___ INPUT DATA
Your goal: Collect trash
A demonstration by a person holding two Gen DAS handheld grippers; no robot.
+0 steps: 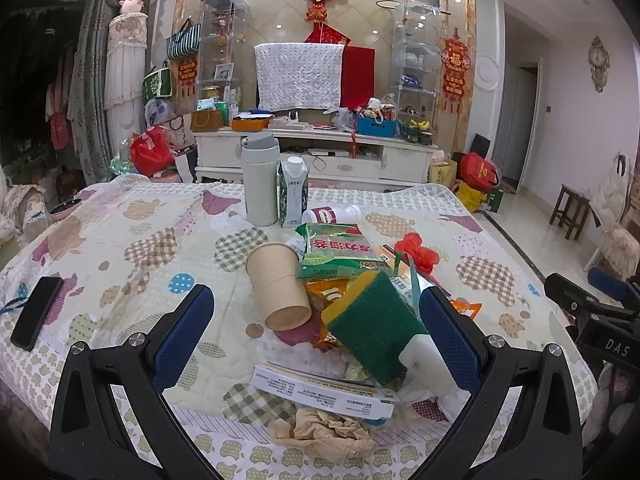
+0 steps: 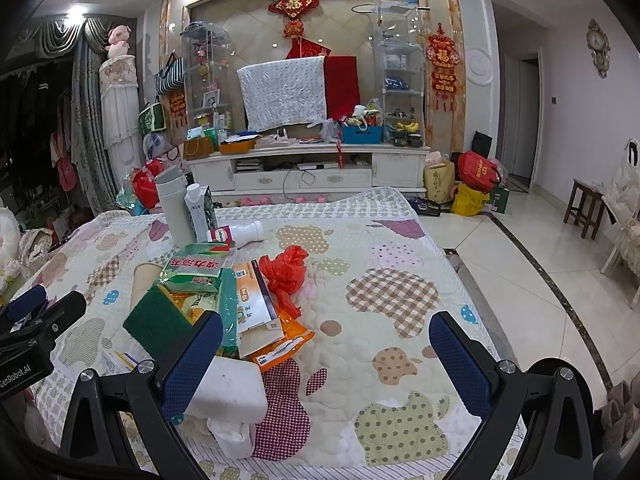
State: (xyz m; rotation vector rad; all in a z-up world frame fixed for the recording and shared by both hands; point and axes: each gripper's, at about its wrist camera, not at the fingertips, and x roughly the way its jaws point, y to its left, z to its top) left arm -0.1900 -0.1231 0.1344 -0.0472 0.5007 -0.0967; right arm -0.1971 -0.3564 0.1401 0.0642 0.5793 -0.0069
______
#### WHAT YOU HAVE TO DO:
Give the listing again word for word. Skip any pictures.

#### SOLVED EXERCISE:
Your goal: Collect trash
A demonstration by a person holding two Gen DAS handheld grippers; no robot.
+0 steps: 
+0 steps: 
State: (xyz m; rotation vector rad; all in a z-up world frame fixed for the recording and shared by both hands; point and axes: each gripper's, at about its wrist camera, not at the fingertips, and x roughly the way its jaws point, y to its left, z to its top) left arm -0.1900 -0.1231 0.1344 -0.0472 0.5007 -0.0967; right arm -0.1971 -0.3564 0.1401 0.0642 0.5793 -0.0069

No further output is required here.